__Activity__. When you spot the word "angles" in a line of the data below, copy that line.

================

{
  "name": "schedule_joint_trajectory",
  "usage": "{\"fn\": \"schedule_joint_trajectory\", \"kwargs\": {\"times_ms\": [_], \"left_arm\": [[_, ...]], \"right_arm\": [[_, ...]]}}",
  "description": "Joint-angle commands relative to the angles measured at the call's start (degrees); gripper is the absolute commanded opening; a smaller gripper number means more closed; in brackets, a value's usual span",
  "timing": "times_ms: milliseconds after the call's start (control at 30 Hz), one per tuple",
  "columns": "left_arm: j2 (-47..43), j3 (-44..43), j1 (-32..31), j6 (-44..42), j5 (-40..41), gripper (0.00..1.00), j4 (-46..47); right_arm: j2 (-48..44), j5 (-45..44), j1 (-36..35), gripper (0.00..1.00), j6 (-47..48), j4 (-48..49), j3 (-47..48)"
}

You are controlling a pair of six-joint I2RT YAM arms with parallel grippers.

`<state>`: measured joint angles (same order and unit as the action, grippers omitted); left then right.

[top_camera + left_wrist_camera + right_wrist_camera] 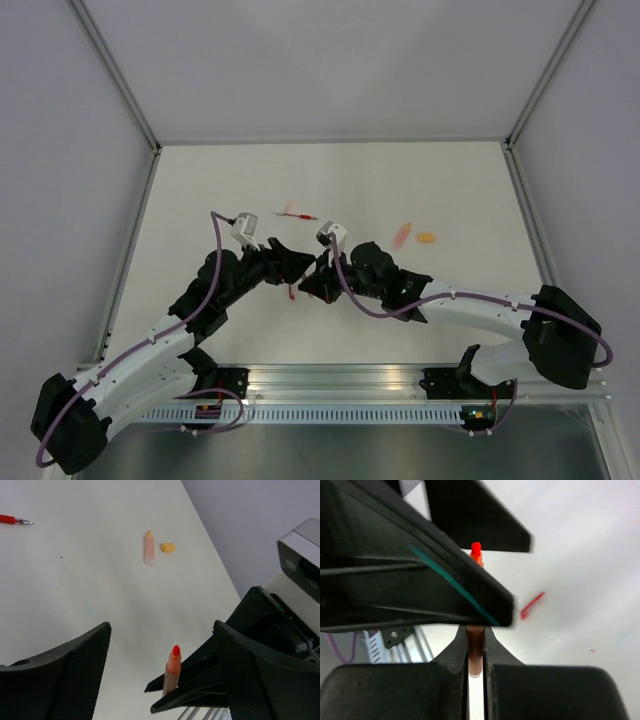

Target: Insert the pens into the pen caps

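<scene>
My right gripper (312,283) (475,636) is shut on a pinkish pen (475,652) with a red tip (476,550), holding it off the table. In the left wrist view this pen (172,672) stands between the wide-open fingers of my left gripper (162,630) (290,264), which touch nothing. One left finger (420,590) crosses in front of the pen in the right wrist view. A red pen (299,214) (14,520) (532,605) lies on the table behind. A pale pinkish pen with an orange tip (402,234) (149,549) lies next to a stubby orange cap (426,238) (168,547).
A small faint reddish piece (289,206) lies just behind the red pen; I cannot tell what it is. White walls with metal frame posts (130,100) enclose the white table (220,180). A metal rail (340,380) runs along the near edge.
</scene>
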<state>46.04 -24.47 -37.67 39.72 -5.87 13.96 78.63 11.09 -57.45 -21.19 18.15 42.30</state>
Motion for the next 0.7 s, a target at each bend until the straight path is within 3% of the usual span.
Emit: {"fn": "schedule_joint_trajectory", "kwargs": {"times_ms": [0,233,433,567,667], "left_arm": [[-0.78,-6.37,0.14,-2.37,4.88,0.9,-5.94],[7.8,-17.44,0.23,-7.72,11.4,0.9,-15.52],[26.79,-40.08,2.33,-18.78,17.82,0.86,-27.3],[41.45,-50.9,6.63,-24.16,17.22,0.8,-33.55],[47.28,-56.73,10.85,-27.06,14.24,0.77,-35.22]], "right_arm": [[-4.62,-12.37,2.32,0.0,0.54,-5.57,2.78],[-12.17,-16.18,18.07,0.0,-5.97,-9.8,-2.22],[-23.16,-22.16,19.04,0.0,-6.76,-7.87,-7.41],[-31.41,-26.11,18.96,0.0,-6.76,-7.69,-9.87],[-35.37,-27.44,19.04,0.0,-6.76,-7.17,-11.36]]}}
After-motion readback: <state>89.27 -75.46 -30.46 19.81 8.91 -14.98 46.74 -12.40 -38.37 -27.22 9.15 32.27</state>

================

__Exercise solution__.
  "description": "Joint-angle commands relative to the angles measured at the call's start (degrees); gripper is the absolute commanded opening; a smaller gripper number means more closed; in brackets, a value's usual span",
`<state>`: measured joint angles (same order and unit as the action, grippers omitted); left then right.

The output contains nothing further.